### Work to complete
Your task is to write out every line of the data exactly. Drop the pictures.

### Supplied data
---------------

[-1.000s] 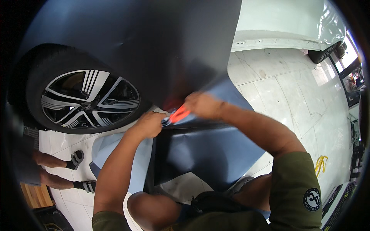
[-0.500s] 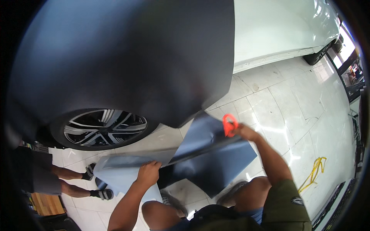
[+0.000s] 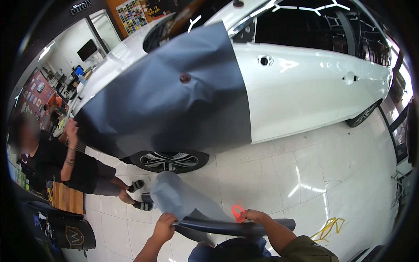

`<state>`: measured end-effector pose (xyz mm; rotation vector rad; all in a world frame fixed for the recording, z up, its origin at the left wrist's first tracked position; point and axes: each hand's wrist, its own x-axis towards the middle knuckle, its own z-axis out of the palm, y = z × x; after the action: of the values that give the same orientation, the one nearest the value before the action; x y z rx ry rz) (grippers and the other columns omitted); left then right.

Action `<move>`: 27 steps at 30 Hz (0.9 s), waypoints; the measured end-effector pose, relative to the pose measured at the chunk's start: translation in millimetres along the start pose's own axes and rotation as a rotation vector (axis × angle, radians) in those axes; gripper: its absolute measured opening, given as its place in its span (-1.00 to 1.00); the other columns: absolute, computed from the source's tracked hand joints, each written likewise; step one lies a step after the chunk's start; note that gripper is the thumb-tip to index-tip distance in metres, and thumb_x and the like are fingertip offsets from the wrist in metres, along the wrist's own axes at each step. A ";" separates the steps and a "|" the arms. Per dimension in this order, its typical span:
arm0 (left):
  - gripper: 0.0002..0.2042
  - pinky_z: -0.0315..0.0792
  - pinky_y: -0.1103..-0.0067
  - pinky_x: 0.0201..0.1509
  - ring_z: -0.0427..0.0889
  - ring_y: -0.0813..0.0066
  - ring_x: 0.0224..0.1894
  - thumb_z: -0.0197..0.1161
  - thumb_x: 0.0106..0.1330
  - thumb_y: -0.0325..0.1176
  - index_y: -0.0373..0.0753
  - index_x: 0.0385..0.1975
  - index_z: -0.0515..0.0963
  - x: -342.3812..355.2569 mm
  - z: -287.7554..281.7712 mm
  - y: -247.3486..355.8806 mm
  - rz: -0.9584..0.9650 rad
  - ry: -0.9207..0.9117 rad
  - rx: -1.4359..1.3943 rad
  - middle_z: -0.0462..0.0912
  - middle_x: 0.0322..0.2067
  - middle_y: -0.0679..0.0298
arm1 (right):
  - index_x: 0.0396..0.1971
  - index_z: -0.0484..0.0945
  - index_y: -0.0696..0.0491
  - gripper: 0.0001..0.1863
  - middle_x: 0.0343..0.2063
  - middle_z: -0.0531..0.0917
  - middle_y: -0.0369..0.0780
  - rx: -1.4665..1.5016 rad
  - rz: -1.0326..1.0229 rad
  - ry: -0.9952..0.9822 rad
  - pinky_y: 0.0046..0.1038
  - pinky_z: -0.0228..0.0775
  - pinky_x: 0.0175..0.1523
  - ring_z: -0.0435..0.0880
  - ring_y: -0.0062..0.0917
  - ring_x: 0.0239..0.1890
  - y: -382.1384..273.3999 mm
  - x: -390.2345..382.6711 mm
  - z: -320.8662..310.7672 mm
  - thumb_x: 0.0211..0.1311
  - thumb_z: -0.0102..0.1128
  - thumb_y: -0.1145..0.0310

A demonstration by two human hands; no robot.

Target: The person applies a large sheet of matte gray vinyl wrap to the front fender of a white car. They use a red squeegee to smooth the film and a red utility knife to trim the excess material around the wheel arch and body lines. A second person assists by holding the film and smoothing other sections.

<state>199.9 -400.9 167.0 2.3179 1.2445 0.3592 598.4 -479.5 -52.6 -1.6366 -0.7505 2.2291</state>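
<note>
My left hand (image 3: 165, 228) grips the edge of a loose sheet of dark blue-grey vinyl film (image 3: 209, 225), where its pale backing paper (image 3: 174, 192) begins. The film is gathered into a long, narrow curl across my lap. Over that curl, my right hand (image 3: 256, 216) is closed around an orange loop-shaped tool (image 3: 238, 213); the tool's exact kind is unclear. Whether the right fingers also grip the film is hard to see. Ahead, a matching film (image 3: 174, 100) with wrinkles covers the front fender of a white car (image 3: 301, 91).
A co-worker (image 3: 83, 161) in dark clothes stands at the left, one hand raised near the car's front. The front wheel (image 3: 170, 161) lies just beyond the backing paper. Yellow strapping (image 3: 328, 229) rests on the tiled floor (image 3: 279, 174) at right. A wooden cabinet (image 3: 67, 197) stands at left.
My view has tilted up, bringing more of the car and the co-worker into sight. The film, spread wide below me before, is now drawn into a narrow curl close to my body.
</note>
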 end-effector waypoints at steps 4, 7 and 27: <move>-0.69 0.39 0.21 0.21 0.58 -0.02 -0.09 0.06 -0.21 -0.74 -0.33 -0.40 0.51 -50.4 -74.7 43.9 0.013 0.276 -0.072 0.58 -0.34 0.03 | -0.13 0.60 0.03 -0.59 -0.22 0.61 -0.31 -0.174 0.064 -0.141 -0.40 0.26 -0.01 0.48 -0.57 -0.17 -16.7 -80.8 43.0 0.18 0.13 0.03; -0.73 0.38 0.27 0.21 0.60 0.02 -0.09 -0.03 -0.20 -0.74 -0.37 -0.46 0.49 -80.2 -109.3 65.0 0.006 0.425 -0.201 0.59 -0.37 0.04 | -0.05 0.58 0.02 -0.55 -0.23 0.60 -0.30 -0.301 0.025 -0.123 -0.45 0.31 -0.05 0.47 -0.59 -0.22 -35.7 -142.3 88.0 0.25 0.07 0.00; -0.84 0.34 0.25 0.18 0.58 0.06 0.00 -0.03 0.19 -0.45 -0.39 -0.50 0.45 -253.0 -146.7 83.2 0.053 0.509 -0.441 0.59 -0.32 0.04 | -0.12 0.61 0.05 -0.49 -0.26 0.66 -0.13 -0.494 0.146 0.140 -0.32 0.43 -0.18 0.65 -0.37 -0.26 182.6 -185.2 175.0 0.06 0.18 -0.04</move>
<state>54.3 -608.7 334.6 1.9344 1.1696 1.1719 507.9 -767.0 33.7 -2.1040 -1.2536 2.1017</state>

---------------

### Result
[-1.000s] 
[-0.500s] 
[+0.000s] 

`<state>`: measured end-effector pose (xyz mm; rotation vector rad; all in a world frame fixed for the recording, z up, its origin at the left wrist's first tracked position; point and axes: each hand's wrist, its own x-axis towards the middle knuckle, its own z-axis out of the palm, y = z × x; after the action: of the values that give the same orientation, the one nearest the value before the action; x y z rx ry rz) (grippers and the other columns omitted); left then right.

Action `<move>`: 27 steps at 30 Hz (0.9 s), waypoints; the measured end-effector pose, relative to the pose measured at the chunk's start: translation in millimetres along the start pose's own axes and rotation as a rotation vector (axis × angle, radians) in those axes; gripper: its absolute measured opening, given as its place in its span (-1.00 to 1.00); the other columns: absolute, computed from the source's tracked hand joints, each written likewise; step one lies a step after the chunk's start; note that gripper is the thumb-tip to index-tip distance in metres, and thumb_x and the like are fingertip offsets from the wrist in metres, along the wrist's own axes at each step. A ";" separates the steps and a "|" the arms. Per dimension in this order, its typical span:
arm0 (left):
  - gripper: 0.0002..0.2042
  - pinky_z: -0.0315..0.0792
  - pinky_y: -0.1103..-0.0067
  - pinky_x: 0.0201..0.1509
  - ring_z: -0.0427..0.0889
  - ring_y: -0.0813..0.0066
  - ring_x: 0.0224..0.1894
  - thumb_z: -0.0197..0.1161
  - thumb_x: 0.0106..0.1330
  - thumb_y: -0.0325..0.1176
  - index_y: -0.0373..0.0753
  - index_x: 0.0385..0.1975
  - index_z: -0.0515..0.0963
  - x: -342.3812..355.2569 mm
  - z: -287.7554..281.7712 mm
  - y: -247.3486..355.8806 mm
  - rz: -0.9584..0.9650 rad
  - ry: -0.9207..0.9117 rad
  - rx: -1.4359..1.3943 rad
  - middle_z: -0.0462..0.0912
  - middle_x: 0.0322..0.2067
  - middle_y: -0.0679..0.0298
arm1 (right):
  - index_x: 0.0396..0.1971
  - index_z: -0.0484..0.0945
  - index_y: -0.0696..0.0491
  - gripper: 0.0001..0.1863
  - middle_x: 0.0343..0.2063
  - middle_z: -0.0531..0.0917
  - middle_y: -0.0369..0.0780
  - rx: -1.4665..1.5016 rad
  - rz: -1.0326..1.0229 rad
  - ry: -0.9952..0.9822 rad
  - pinky_y: 0.0046..0.1038
  - pinky_z: -0.0228..0.0775
  - pinky_x: 0.0175..0.1523
  - ring_z: -0.0435..0.0880
  - ring_y: -0.0062..0.0917
  - ring_x: 0.0239..0.1890
  - y: -382.1384..273.3999 mm
  - x: -390.2345..382.6711 mm
  - z: -320.8662..310.7672 mm
  - thumb_x: 0.0211..0.1311
  - thumb_z: -0.0102..0.1128
  - thumb_y: -0.1145..0.0310

A demonstration by two human hands; no robot.

Target: The person applies a large sheet of matte gray vinyl wrap to the front fender of a white car. They use a red squeegee to smooth the film and a red utility knife to trim the excess material around the wheel arch and body lines. A second person assists by holding the film and smoothing other sections.

<state>199.9 -400.9 167.0 2.3179 1.2445 0.3592 598.4 -479.5 -52.6 -1.6366 -0.7505 2.2291</state>
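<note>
My left hand (image 3: 165, 228) grips the edge of a loose sheet of dark blue-grey vinyl film (image 3: 209, 225), where its pale backing paper (image 3: 174, 192) begins. The film is gathered into a long, narrow curl across my lap. Over that curl, my right hand (image 3: 256, 216) is closed around an orange loop-shaped tool (image 3: 238, 213); the tool's exact kind is unclear. Whether the right fingers also grip the film is hard to see. Ahead, a matching film (image 3: 174, 100) with wrinkles covers the front fender of a white car (image 3: 301, 91).
A co-worker (image 3: 83, 161) in dark clothes stands at the left, one hand raised near the car's front. The front wheel (image 3: 170, 161) lies just beyond the backing paper. Yellow strapping (image 3: 328, 229) rests on the tiled floor (image 3: 279, 174) at right. A wooden cabinet (image 3: 67, 197) stands at left.
My view has tilted up, bringing more of the car and the co-worker into sight. The film, spread wide below me before, is now drawn into a narrow curl close to my body.
</note>
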 end-effector waypoints at steps 4, 7 and 27: <move>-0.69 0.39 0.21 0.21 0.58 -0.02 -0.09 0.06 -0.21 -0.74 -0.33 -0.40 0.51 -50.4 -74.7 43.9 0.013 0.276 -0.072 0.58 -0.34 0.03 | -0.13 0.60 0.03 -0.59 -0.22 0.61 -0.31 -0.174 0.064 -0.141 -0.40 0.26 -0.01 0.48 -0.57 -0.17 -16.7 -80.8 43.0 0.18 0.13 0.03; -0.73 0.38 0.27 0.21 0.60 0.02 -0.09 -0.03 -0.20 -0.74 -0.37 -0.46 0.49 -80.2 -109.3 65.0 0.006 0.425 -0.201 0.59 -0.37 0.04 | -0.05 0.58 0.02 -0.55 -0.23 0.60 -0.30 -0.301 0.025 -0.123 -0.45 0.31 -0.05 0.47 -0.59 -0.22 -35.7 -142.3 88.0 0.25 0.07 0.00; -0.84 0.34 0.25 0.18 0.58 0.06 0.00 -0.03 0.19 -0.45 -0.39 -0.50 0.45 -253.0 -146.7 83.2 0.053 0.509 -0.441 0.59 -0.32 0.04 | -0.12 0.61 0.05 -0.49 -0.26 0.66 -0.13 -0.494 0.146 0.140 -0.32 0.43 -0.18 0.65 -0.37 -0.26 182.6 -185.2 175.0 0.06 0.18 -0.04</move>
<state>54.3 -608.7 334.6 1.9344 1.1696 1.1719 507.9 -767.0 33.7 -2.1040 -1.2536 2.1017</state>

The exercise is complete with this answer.